Standing here in this gate, crowded together with hundreds of other people hoping their number will be called, I wonder how we got here. I guess I know the answer to that question, but I never believed it would really happen. I can hear the whispers of the crowd around me. Everyone is busy asking everyone else what their skill is. That’s how the new world operates: everyone has been broken down by skill set.

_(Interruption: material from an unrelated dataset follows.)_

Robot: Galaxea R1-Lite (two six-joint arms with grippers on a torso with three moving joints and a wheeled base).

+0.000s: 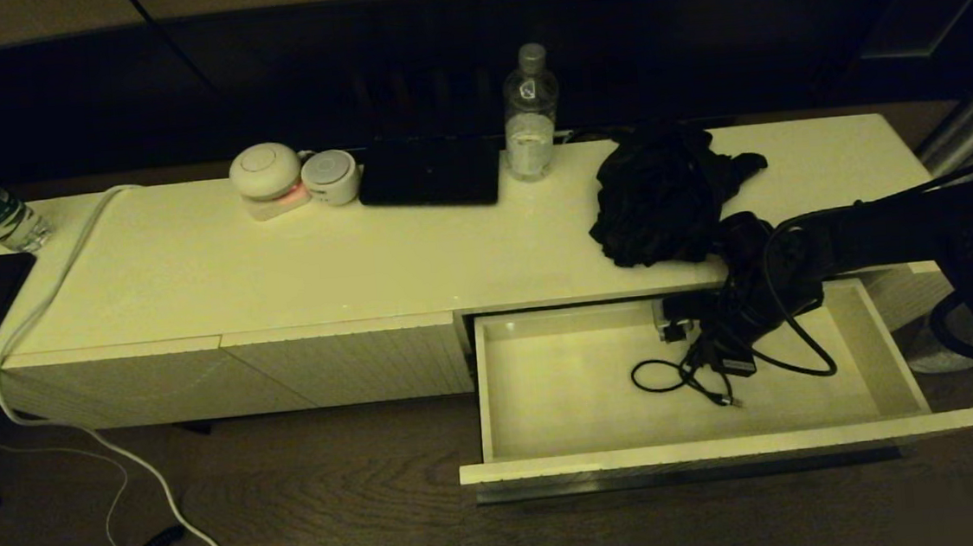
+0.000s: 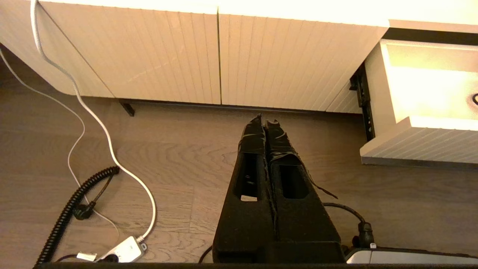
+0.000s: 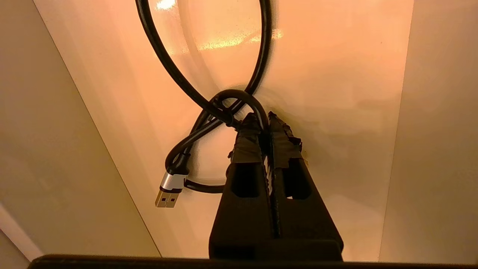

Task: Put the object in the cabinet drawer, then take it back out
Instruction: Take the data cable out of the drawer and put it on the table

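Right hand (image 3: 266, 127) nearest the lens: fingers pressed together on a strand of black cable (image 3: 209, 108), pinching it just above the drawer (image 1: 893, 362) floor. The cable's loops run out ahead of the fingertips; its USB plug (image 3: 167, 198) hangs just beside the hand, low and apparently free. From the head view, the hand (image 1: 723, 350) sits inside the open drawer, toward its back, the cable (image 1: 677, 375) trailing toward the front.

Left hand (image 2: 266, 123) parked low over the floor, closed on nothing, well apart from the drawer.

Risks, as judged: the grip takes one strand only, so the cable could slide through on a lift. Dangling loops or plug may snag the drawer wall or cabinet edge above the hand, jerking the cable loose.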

The trains have been running for two years. At first, they took anyone that wanted to come. But the new land is almost full, so you have to have a useful skill to be selected. I’m a farmer and the rumor is there is no limit on the amount of farmers. I’m hoping that’s true. News is only spread now through HAM radios, and the guardians monitor who is on HAM. If you are caught using a frequency or in possession of a transmitter without a proper license, the punishment is five years in jail. No court date. No questions asked. Jail is lethal. No one survives.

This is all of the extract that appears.